Roles for bile acids such as CDA are well established and are maintained at 5–15 µM in the serum, the level of which is proportional to dietary fat consumption. It is therefore of interest that a number of epidemiological and in vivo studies have found implications of bile acid concentrations to cancers of the esophagus, liver, small intestine and colon (17). In fact, mice lacking the FXR required for proper export of bile acids maintain elevated hepatic bile acid concentrations and display a high propensity for hepatocarcinogenesis (43). Similarly, children with deficiencies in bile acid export transporters have increased incidence of hepatocellular carcinoma (44).

Although the implication of bile acids to gastrointestinal carcinogenesis is well documented, the contribution of prolonged exposure of high serum bile acids to systemic tissues, such as the prostate, is less understood. CDA can only signal and bind to intracellular NRs if those cells express solute carrier member transporter proteins on their surface and indeed these are altered in PCa by genetic and epigenetic mechanisms (45–47). Furthermore, during ADT in men with PCa, circulating levels of bile acids are elevated, potentially suggesting that AR signaling systemically may alter bile acid levels, highlighting further cross talk between these receptors (48). The potential role of bile acids, mediated through the FXR, in modulating steroid signaling has recently been reviewed (49).

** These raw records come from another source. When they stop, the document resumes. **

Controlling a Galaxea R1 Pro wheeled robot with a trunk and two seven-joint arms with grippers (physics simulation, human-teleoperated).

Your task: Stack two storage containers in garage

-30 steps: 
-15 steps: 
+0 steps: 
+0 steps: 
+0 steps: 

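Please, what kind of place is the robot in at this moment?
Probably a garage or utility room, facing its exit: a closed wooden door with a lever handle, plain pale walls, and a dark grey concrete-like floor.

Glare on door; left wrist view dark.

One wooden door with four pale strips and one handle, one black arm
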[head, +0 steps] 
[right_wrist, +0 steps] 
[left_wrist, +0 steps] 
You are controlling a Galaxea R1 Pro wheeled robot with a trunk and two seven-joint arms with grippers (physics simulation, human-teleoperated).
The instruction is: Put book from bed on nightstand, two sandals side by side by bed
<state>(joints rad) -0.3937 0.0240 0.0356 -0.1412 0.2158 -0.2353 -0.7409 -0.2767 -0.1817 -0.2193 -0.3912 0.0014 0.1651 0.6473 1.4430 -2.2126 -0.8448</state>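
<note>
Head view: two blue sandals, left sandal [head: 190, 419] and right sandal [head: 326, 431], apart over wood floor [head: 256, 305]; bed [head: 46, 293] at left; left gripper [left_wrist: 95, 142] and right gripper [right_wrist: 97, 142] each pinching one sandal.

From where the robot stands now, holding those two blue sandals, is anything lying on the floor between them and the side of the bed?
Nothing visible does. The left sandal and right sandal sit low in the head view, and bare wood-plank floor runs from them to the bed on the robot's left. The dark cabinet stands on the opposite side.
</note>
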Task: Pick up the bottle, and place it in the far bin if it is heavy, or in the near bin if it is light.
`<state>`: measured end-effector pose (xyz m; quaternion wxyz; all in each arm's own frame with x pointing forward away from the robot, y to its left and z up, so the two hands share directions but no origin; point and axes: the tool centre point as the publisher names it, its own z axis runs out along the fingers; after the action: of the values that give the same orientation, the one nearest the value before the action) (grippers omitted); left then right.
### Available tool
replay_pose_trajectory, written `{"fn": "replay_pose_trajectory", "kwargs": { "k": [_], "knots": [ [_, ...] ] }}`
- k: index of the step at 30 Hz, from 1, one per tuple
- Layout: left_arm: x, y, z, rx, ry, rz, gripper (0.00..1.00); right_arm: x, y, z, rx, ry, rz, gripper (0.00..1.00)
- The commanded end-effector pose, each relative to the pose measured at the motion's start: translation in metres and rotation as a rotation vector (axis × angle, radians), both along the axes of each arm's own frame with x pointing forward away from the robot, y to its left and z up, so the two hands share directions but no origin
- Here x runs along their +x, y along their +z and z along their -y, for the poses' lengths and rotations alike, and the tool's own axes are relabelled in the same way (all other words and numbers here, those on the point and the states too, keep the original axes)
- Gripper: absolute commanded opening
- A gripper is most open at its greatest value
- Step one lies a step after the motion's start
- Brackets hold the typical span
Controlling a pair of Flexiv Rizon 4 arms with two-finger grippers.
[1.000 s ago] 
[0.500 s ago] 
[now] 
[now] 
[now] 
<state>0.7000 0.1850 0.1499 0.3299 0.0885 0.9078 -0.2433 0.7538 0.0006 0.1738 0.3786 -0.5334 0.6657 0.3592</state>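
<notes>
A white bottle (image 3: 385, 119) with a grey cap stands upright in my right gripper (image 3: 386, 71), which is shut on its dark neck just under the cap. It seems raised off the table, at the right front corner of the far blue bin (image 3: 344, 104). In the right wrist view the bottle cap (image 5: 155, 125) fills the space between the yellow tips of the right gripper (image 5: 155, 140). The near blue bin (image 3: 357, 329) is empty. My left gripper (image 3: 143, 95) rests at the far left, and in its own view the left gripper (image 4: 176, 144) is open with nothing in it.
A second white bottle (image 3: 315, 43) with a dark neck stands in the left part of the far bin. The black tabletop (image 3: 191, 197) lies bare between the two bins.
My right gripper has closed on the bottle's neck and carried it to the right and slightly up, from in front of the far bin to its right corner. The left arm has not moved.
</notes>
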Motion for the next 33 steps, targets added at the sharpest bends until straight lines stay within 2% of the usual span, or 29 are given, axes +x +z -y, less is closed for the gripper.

It has been hypothesized that bile acids may allow organs to preemptively sense when there will be a fresh supply of triglycerides after a meal (50). In this manner, CDA may act to squelch antiproliferative responses from other external signals in order to allow unabated cell division while there is a sufficient supply of raw materials to build more cells. The recognized receptor of CDA, FXR, is associated with induction of detoxifying enzymes and xenobiotic transporter pumps. Similarly, VDR and pregnane X receptor act as bile acid sensors (51). Thus, through the NR network, the presence of CDA prepares tissue for cellular recycling by deferring its antiproliferative signaling capacities and provides for its own detoxification if concentrations are too high. Chronic, elevated serum bile acid levels due to high dietary fat intake might then overwhelm detoxifying pathways and provide a favorable tumor environment. Given the absence of FXR in RWPE-1, it is intriguing that the role of CDA in this context may be to antagonize the VDR directly, as described for the structurally related secondary bile acid LCA (52), resulting in squelched ability of 1α,25(OH)2D3 to elicit cell-cycle arrest and antimitotic signals.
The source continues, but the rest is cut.